I tried changing my diet to a certain degree. I tried to remove dairy for a few days, although that did nothing. I tried to avoid gassy foods, like broccoli and sauerkraut, but bread seemed to give him gas. We used Mylicon drops and Gripe Water, but each of those only lasted so long. It didn’t stop the way he screamed, and it didn’t stop the gurgling in his belly.

Then I entered my nursing nightmare and the end of my breastfeeding dream.

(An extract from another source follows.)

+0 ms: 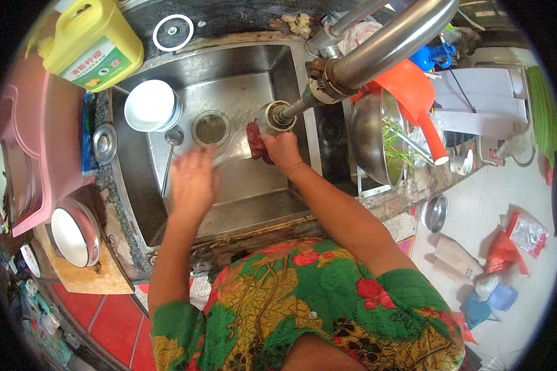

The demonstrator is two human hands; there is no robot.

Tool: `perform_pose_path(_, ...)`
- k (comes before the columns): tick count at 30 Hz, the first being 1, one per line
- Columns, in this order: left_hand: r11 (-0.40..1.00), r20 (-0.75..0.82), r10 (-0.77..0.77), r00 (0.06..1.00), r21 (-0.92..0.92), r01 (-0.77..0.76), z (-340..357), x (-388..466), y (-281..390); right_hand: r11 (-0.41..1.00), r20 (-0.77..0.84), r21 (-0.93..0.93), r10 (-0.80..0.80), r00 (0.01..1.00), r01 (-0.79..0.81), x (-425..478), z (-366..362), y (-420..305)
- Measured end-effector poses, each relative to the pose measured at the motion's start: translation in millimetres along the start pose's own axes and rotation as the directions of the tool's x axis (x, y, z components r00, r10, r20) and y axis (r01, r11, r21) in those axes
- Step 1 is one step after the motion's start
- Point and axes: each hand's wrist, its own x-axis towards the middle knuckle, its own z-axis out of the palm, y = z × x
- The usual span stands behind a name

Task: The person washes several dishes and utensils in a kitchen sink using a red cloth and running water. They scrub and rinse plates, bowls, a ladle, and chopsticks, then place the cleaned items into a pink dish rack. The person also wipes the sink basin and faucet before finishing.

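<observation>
My right hand (285, 150) holds a dark red cloth or sponge (256, 141) just under the faucet spout (278, 116), over the steel sink basin (241, 185). Blurred by motion, my left hand (195, 178) is over the basin's left part, with its fingers apart and nothing seen in it. Beside it a metal spoon (168, 162) leans in the basin, its bowl up near a stack of white bowls (149, 105). The drain (210, 129) lies between the stack and the spout.
A yellow jug (93, 44), a pink plastic bin (58, 134) and a metal lid (105, 143) stand left of the sink. An enamel basin (74, 236) sits on a wooden board (93, 280). To the right are a metal bowl with greens (371, 139) and an orange scoop (411, 92).
</observation>
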Motion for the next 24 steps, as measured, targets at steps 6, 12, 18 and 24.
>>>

I honestly was so sleep deprived by this time that I can’t tell you how exactly it began. I know that it was somewhere between 6 and 8 weeks. But one Wednesday, my son decided that he wanted to nurse every half hour around the clock. For two. Days. Straight. He would sip (maybe get an ounce), fall asleep while eating, sleep for only 30 minutes, wake up SCREAMING, sip again, and the cycle continued. FOR 2 DAYS STRAIGHT.

I finally took him to the pediatrician Friday. I was basically told that it was simple colic and would go away on it own about 3 months. Again so much for fantasy. But my “mommy gut” told me that wasn’t all there was. I KNEW there was more than just colic. Colic comes and goes, gets worse at night, isn’t helped by feedings, etc. Reflux is pain, pain you can hear from the outside, screaming for days on end. With colic, you have moments of time where you can enjoy your new little baby, the coos, the smiles, the little fingers wrapped around your finger. Reflux steals all that from you.

Everything that I had read and heard told me my poor baby had reflux, and so I BEGGED for some Zantac for my son. We started it that Friday, although with some formula (I needed to sleep), and he was a new baby by Sunday.

My husband and I decided to stick with the formula for a few weeks, and that I could try to pump as much as possible. Well, my pumping was a miserable failure; even though I tried for several weeks, I never got more than an ounce out. So I just figured it was either formula or nursing for us. That was okay since “successful breastfeeding isn’t EXCLUSIVE breastfeeding.”

Then my son had a constipation problem and we had to take him to the ER. We didn’t realize that his constipation would turn into a bigger issue as he got older. It turned out that his constipation was due to an allergy or reaction* he had, that was even present in his formula: cow’s milk. I had no idea, however, that he reacting* to so many other things as well. At this point in time, his formula was then switched to the highly expensive Similac Alimentum. We didn’t discover all of his reactions* until he was 18 months old, after a full year of random hives and ongoing bowel issues.

And this is when my medical issues became the big problem.

To be continued…

*I use the terms “allergy” or “reaction” to describe IgG-mediated immune reactions. The typical itchy eyes, runny nose, cough, throat closing reactions are caused by IgE-mediated reactions. The reactions my son has are mostly gastrointestinal reactions, like abdominal pain, reflux, constipation, and diarrhea. The testing for these reactions are not FDA-approved or even accepted by all allergy communities.